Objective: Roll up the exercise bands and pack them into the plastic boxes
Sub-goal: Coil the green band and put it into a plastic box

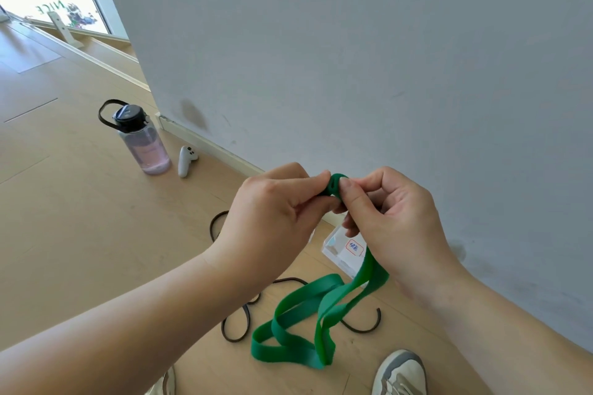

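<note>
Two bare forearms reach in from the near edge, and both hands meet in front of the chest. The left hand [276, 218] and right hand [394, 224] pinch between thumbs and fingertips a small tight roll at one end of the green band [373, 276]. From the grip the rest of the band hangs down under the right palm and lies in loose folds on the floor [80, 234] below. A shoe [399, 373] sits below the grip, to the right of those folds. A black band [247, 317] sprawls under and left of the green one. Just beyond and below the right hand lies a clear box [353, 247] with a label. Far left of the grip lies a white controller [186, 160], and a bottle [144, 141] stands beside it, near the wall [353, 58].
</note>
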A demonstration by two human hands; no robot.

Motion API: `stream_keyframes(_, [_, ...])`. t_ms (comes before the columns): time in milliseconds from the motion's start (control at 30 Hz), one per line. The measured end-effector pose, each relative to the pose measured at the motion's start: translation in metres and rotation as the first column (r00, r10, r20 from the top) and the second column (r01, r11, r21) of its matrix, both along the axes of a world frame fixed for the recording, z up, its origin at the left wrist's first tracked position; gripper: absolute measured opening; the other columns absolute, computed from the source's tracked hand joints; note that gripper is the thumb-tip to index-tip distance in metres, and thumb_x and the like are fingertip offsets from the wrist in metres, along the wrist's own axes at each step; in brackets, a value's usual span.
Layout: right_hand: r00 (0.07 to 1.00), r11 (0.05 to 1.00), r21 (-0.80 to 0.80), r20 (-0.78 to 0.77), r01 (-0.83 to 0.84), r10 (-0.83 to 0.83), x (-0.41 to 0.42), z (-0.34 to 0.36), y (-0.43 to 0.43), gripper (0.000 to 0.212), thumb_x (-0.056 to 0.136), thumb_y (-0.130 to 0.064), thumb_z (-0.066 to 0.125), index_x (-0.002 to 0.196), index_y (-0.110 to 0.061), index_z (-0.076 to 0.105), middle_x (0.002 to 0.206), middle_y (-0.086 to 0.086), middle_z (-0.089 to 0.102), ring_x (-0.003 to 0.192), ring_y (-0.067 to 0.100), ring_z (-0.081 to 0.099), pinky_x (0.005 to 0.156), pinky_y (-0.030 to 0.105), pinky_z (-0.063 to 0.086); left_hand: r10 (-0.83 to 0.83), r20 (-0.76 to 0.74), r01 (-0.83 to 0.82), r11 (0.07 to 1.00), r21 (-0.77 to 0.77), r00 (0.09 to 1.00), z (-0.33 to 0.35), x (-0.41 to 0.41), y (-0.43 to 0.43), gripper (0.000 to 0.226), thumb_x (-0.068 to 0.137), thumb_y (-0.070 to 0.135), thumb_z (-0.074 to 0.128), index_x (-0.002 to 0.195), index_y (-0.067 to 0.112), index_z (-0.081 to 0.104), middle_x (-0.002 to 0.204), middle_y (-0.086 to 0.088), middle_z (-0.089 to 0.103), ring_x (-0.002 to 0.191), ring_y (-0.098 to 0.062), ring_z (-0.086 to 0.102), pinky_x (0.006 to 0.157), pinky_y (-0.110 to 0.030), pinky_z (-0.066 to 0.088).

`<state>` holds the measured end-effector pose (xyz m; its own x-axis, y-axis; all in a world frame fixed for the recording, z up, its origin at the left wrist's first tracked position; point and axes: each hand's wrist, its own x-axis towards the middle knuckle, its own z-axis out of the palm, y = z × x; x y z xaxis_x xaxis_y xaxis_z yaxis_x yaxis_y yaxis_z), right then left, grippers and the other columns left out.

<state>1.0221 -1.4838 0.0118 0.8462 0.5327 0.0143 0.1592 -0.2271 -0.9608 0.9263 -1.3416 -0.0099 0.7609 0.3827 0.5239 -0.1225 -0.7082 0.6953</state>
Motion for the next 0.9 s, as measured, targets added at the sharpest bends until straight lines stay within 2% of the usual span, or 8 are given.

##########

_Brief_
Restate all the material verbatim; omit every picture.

_Task response_
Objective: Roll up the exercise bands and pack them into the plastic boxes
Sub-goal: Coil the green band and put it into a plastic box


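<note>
Two bare forearms reach in from the near edge, and both hands meet in front of the chest. The left hand [276, 218] and right hand [394, 224] pinch between thumbs and fingertips a small tight roll at one end of the green band [373, 276]. From the grip the rest of the band hangs down under the right palm and lies in loose folds on the floor [80, 234] below. A shoe [399, 373] sits below the grip, to the right of those folds. A black band [247, 317] sprawls under and left of the green one. Just beyond and below the right hand lies a clear box [353, 247] with a label. Far left of the grip lies a white controller [186, 160], and a bottle [144, 141] stands beside it, near the wall [353, 58].
</note>
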A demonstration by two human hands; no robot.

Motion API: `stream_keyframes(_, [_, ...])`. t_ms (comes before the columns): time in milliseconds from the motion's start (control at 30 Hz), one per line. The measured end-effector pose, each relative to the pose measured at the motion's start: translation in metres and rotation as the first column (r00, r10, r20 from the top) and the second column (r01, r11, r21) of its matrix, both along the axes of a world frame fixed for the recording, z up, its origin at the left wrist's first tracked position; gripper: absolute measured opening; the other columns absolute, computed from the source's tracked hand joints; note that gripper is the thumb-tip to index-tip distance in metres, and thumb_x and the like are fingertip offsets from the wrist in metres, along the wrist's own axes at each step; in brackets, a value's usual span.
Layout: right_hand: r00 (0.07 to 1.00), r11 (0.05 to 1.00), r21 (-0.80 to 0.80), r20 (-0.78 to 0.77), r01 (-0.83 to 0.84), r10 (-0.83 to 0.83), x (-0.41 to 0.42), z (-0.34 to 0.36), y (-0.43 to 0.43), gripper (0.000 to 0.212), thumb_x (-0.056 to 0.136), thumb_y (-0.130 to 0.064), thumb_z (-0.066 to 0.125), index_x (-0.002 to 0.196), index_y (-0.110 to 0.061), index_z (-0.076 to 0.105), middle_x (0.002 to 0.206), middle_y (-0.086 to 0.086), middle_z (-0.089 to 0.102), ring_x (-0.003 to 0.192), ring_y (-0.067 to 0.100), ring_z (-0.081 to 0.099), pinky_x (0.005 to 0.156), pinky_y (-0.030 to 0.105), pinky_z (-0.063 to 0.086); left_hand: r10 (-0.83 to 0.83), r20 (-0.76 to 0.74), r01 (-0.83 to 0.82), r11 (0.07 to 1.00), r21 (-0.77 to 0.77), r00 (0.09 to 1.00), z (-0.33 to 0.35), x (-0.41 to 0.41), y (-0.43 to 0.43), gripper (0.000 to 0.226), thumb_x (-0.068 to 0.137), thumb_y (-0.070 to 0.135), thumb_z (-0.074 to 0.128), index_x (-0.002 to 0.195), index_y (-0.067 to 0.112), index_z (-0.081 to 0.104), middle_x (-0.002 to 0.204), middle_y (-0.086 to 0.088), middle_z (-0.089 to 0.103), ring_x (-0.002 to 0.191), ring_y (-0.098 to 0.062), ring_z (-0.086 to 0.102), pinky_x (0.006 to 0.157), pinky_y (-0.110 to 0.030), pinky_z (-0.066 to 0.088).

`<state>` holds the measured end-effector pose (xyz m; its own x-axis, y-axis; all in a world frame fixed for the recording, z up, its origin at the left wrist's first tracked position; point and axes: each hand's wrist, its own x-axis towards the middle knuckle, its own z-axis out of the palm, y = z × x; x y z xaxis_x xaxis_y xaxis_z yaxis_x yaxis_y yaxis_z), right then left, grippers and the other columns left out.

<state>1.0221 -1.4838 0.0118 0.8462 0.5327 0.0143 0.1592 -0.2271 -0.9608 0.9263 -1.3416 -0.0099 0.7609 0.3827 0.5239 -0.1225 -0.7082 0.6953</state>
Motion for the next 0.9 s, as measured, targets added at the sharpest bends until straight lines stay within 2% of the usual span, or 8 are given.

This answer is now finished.